‘Leaving’ the job
By : Bikram Vohra
It is basically a Gulf expat problem but it is a sad one. I met this young man who has just returned from a three month leave home to find that the hierarchy in his office has changed its pattern and with the new supervisor and the new section head this guy was now sidetracked, his job had been taken and he was told to report to another department for his new post.
Already depressed at leaving his wife and kids for the next two plus anything years the shock of the loss of his job merely because of office politics and the in-house games that people play he is now devastated.
Three months is a long enough time for people to invade your preserve and chew up your job security.

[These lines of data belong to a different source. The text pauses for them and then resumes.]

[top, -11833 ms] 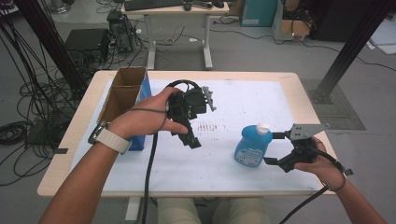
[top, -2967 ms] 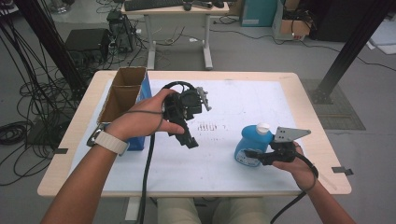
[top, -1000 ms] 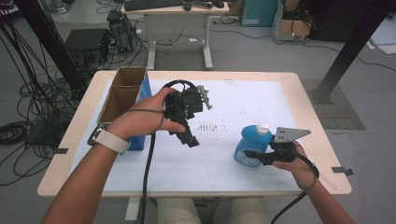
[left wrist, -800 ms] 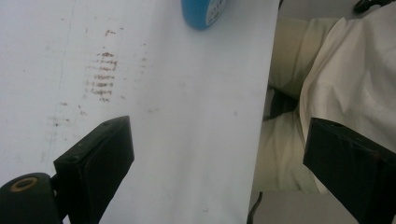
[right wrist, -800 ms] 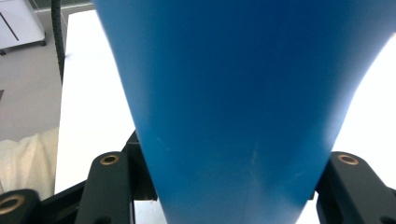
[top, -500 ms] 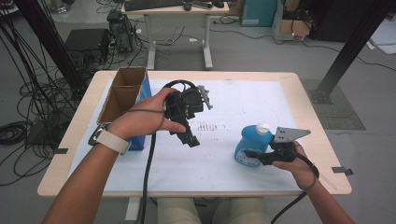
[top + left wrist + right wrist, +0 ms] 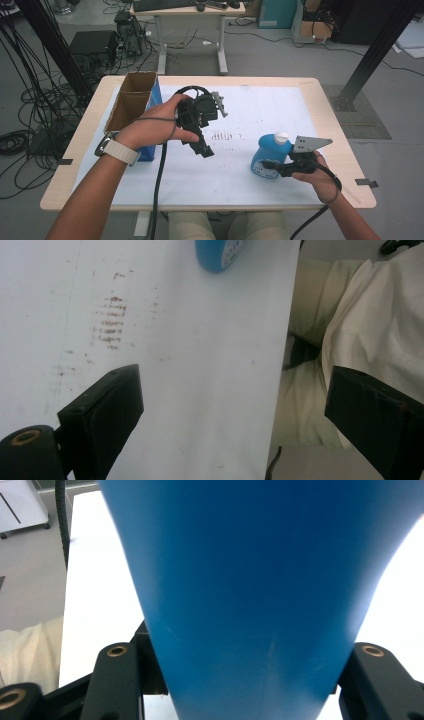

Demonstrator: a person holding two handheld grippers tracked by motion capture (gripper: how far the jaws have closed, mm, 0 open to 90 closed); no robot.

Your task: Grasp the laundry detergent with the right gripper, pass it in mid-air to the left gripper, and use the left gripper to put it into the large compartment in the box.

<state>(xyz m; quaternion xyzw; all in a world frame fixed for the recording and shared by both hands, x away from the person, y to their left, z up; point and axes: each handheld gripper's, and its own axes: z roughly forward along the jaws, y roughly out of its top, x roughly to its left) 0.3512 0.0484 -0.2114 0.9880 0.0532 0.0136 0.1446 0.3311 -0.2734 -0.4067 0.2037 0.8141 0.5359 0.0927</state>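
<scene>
High view: we see a blue bottle (image 7: 268, 159) with a white cap (image 7: 281, 136) standing upright on the white mat (image 7: 260, 110) that covers the table (image 7: 320, 86), toward its right front part. The right gripper (image 7: 272, 167) comes in from the right, low against the bottle's base, with the person's right hand (image 7: 320, 175) behind it and the grey three-cornered plate (image 7: 310, 144) on top. The left gripper (image 7: 202, 147) is held above the mat near the table's middle, gripped by the left hand (image 7: 152, 129), which wears a pale watch strap (image 7: 117, 150) at the wrist; its cable (image 7: 159, 185) trails down toward the front edge. A brown open box (image 7: 131, 97) with a blue side stands at the table's left, just behind that hand.

Right gripper view: the bottle's blue wall (image 7: 250, 590) sits between the two black jaws, which press on it from either side, so we read the jaws as clamped on the bottle.

Left gripper view: the jaws stand wide apart with nothing between them, over the mat (image 7: 190, 365) and the person's pale trousers (image 7: 370, 330); faint brown marks (image 7: 110, 322) show on the mat, and the bottle's rounded blue edge (image 7: 217, 252) lies well beyond.
</scene>
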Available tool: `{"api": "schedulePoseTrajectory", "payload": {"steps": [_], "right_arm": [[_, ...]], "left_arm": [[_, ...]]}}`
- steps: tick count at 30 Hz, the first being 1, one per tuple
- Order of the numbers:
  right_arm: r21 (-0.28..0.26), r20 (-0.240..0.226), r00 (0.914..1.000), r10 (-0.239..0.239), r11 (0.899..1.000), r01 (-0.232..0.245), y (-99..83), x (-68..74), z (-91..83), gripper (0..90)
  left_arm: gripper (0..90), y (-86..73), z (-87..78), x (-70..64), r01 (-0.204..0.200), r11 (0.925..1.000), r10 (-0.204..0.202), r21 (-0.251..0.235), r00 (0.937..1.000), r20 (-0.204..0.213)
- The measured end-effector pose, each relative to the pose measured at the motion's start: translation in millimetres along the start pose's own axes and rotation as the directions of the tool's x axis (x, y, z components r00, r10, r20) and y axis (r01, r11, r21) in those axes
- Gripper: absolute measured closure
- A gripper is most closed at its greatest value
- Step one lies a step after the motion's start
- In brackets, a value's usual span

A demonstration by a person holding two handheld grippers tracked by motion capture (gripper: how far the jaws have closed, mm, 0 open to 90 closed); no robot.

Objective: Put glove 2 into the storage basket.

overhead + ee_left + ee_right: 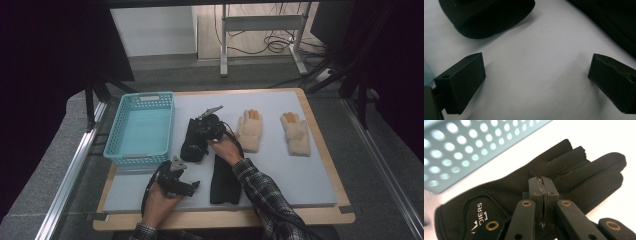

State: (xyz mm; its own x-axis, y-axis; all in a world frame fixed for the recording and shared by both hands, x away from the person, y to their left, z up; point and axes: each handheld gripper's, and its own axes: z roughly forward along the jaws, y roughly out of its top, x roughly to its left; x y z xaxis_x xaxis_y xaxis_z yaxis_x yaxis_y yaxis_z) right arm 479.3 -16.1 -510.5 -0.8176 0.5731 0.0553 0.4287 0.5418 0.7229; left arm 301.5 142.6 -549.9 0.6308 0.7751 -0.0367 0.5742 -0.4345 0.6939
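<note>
Two black gloves lie mid-mat. The upper black glove lies flat beside the basket, and my right gripper is over its palm with the jaws shut together. The tips touch the fabric, and I see nothing held between them. The lower black glove lies nearer the front edge. My left gripper hovers low over bare mat just left of it, jaws wide open and empty. The upper glove's cuff shows ahead of it.
A light blue perforated basket stands empty at the left of the grey mat. Two cream gloves lie palm-down at the right. The mat rests on a wooden board; metal rails run along both sides.
</note>
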Motion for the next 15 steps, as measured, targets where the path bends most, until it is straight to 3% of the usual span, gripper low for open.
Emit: {"api": "schedulePoseTrajectory", "payload": {"steps": [10,15], "right_arm": [[-0.05,-0.015,0.9998,-0.017,0.999,0.016,7.7,3.1,-38.6,87.1],[-0.088,-0.035,0.9991,-0.025,0.996,0.022,7.3,4.4,-71.6,87.1]], "left_arm": [[1.5,-0.1,-0.1,0.1,-0.003,1.0,0.003,0.001,1.0,-0.002],[1.5,0.0,-0.1,0.1,-0.004,1.0,0.004,0.001,1.0,-0.002]]}}
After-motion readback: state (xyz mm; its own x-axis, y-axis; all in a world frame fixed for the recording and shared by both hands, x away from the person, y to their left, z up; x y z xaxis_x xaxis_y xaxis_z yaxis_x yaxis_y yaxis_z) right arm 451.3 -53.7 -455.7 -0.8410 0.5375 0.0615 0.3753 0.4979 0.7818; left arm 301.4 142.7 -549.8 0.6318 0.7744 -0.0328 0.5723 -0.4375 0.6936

To a great extent the flaw lies in the system that encourages leave after such inordinate lengths of time. To send people away for three months is to break the continuity beyond normal levels. The gap is too wide and is engineered only because there is no fiat to take annual leaves. This is a tradition predicated to the fact that there is only an accumulation of that legal leave. In turn, the practice has been encouraged because managements save on annual air tickets and give them once in two years. That some don’t even do that further compounds the problem.
What happens is that there are no winners. The company has a homesick person on its hands when he returns, the stretch ahead forbidding in its span. The disconnection between individual and his work has been so long that it takes days for the rust to disappear, the process made even slower by the low mood. Into this situation the loss of the post he had when he took off creates further inefficiency and despondency. A good man down.
So, the belief that the saving on the annual ticket is worth it is largely erroneous. On the contrary it is actually a morale buster but old habits do not keel over swiftly and the “saving” still gets reflected in the bottom line.
It would be lot less expensive if the individual was given an annual 30-day vacation, brought back refreshed and ready to do his best, knowing that within the year he would be on his way back home again. Since the large majority of expats are from the subcontinent the cost of that ticket is not very high.
It does not matter what level the worker is at, to have him absent for three months does make him vulnerable to office intrigue and also leaves him redundant because the system accommodates his absence and manages without.
One would be surprised how common the problem is and it ranges from the laborer to the office executive whose long leave often results in his discovering that he hasn’t got a job at all.
This is one of the negative spin offs of the long leave system. And it has to be said that if the loss of a post is bad enough the loss of a job brought about by a person enjoying his earned leave is about the worst exploitation one can come up with.
There should be some sort of “time” freeze on dismissal once a person has left on earned leave. It should not be permitted for a company to axe him when he is away or upon his arrival. There should be at least a 3-month period so that advantage has not been taken of his absence and his subsequent inability to defend himself.
What can be more hurtful than to arrive after a good holiday and reach the office to find a white envelope on your desk telling you how sorry everyone is that they have to let you go but they have figured out that you are now not needed…all this realization pouring in when you were on earned leave…that being a right not a courtesy.